--- BRIEF ---
Every line from the one with "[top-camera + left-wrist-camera" up to and including the one with "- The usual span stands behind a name" is to be output exactly as it appears below; pictures are not.

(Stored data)

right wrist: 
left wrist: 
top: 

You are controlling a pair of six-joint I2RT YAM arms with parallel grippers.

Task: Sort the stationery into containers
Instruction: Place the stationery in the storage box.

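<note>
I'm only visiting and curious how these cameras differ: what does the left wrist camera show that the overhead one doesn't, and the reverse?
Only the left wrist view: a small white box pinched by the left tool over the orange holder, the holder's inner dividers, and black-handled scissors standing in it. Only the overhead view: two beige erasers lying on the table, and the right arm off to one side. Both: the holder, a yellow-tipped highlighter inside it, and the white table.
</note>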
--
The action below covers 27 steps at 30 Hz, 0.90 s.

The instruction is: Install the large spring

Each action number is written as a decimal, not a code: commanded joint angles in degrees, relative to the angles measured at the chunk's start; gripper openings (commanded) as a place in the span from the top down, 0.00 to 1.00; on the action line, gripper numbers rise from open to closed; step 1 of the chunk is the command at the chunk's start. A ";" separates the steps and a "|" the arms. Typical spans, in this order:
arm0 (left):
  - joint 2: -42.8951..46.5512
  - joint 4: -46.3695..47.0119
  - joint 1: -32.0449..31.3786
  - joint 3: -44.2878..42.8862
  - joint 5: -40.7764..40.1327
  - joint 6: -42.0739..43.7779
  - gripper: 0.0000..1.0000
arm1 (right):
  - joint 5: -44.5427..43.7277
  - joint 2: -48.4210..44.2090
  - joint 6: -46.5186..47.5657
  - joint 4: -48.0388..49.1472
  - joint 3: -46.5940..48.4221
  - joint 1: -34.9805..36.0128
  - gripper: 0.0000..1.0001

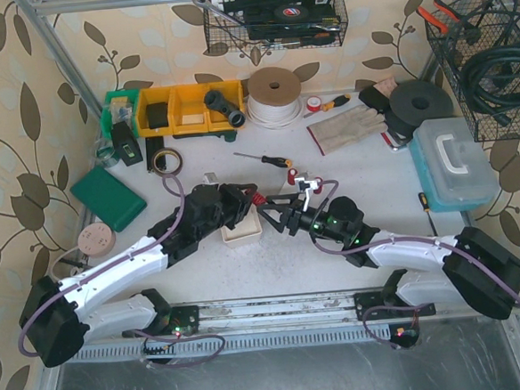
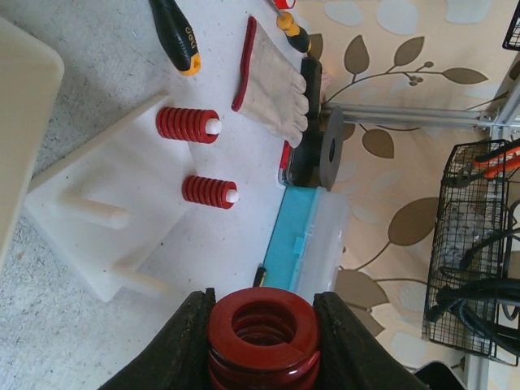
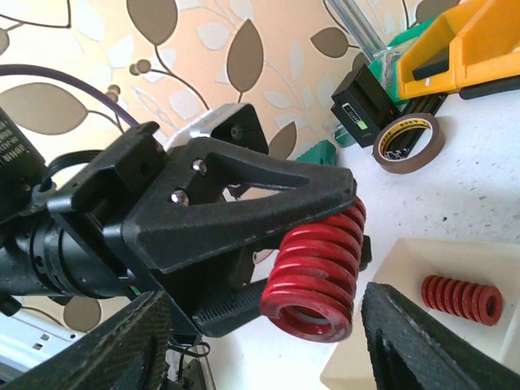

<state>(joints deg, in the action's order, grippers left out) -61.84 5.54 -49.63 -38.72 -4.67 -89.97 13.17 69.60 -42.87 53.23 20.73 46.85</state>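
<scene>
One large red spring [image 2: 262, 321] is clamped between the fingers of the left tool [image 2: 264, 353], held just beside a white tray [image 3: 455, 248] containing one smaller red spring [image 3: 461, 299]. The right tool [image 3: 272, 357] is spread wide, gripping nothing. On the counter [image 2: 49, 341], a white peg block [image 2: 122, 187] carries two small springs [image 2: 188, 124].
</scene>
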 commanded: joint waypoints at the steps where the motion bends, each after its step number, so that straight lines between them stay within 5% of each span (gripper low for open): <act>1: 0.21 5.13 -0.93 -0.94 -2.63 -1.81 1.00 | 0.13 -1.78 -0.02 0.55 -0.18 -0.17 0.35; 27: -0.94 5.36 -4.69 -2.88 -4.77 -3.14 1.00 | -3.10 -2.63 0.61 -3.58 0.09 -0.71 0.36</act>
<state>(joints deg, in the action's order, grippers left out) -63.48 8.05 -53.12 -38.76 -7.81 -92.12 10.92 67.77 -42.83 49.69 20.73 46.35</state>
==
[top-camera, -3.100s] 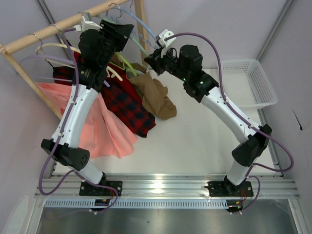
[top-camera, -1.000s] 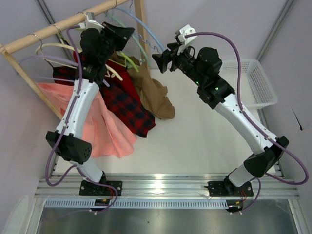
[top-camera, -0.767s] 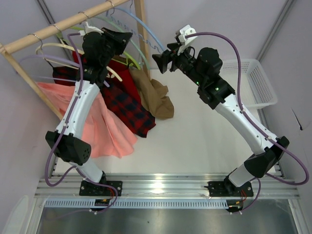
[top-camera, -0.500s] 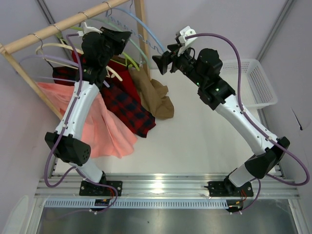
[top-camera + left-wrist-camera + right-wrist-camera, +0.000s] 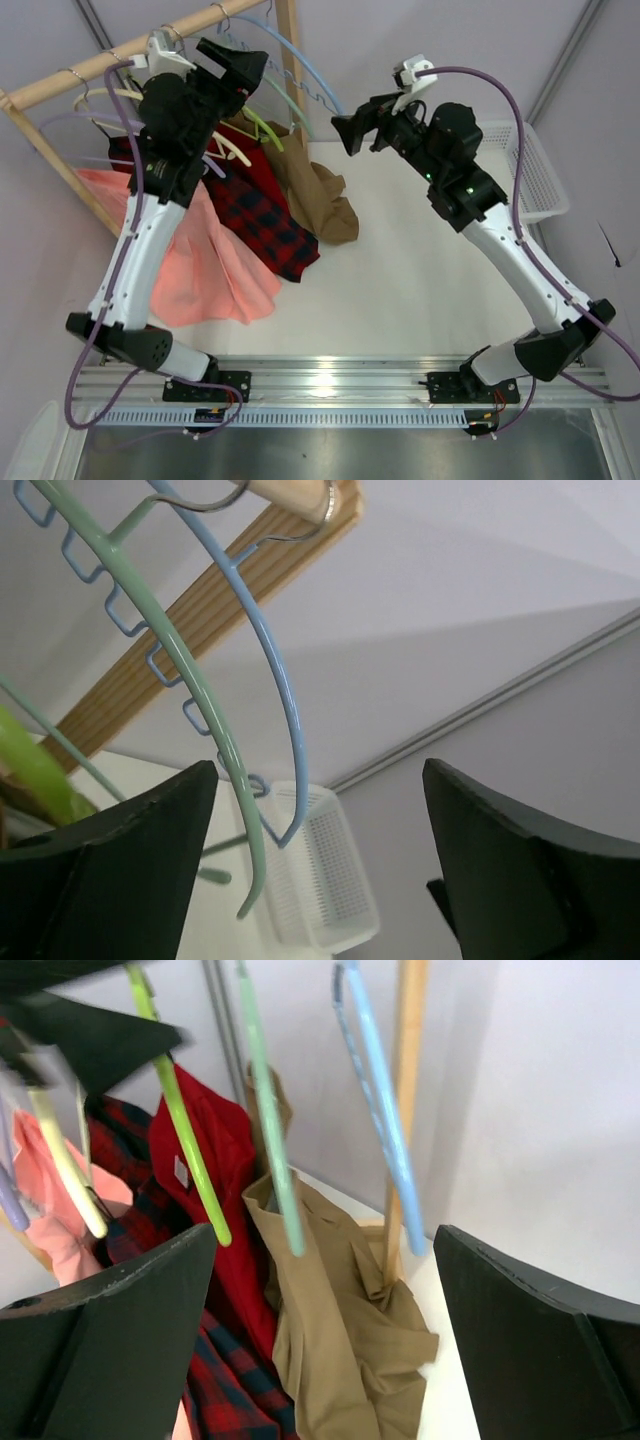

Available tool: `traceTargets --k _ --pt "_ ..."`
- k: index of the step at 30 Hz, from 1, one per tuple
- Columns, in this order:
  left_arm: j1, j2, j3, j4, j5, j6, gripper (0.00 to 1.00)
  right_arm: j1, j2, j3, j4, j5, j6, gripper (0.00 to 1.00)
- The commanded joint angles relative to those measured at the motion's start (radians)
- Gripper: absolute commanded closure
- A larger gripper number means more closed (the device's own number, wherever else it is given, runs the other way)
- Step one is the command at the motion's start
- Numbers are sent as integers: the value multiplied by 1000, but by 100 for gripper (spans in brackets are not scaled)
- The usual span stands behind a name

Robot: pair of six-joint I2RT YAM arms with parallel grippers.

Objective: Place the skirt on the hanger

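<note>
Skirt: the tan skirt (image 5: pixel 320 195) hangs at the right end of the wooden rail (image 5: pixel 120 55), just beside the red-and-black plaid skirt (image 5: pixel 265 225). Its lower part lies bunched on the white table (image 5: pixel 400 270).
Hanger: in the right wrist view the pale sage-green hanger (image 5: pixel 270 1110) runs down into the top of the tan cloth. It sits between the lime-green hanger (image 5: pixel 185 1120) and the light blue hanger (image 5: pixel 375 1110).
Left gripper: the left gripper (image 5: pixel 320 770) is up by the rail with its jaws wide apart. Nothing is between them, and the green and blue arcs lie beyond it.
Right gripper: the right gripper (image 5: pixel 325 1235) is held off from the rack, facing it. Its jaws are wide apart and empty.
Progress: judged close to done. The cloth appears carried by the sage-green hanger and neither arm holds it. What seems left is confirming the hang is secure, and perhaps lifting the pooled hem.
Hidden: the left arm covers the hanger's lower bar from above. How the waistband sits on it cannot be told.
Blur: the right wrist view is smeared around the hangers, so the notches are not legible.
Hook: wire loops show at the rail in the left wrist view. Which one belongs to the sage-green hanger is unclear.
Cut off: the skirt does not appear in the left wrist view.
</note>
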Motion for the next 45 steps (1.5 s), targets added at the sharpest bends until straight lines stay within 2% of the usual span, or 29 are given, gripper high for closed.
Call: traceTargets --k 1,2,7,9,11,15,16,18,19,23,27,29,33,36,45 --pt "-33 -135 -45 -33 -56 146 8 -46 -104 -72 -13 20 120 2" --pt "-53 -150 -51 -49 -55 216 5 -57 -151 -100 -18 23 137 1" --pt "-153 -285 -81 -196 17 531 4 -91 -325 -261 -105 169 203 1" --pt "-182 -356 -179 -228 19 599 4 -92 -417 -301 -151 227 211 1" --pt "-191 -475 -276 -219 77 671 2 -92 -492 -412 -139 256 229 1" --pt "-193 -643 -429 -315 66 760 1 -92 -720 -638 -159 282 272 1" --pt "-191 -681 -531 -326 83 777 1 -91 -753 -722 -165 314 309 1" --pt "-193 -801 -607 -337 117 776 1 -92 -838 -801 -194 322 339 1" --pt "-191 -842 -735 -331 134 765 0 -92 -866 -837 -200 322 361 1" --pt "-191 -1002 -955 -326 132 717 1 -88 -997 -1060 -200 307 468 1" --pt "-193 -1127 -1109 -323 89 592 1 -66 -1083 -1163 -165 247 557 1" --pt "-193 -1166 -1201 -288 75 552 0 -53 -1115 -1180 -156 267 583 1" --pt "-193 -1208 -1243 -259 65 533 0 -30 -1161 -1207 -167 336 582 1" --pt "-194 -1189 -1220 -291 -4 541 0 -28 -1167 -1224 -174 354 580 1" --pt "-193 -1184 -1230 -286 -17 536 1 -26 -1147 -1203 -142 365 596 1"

--- ANSWER SECTION ---
[top-camera + left-wrist-camera + right-wrist-camera, +0.000s] 

Available tool: `traceTargets --k _ --pt "_ ..."`
- k: index of the step at 30 Hz, from 1, one per tuple
- Columns, in this order:
  left_arm: j1, j2, j3, j4, j5, j6, gripper (0.00 to 1.00)
  right_arm: j1, j2, j3, j4, j5, j6, gripper (0.00 to 1.00)
- The commanded joint angles relative to those measured at the motion's start (radians)
- Gripper: absolute commanded closure
- A larger gripper number means more closed (the device's own number, wherever else it is given, runs the other way)
- Step one is the command at the motion's start
- Numbers are sent as integers: the value multiplied by 1000, but by 100 for gripper (spans in brackets are not scaled)
- The usual span stands behind a name

No further output is needed.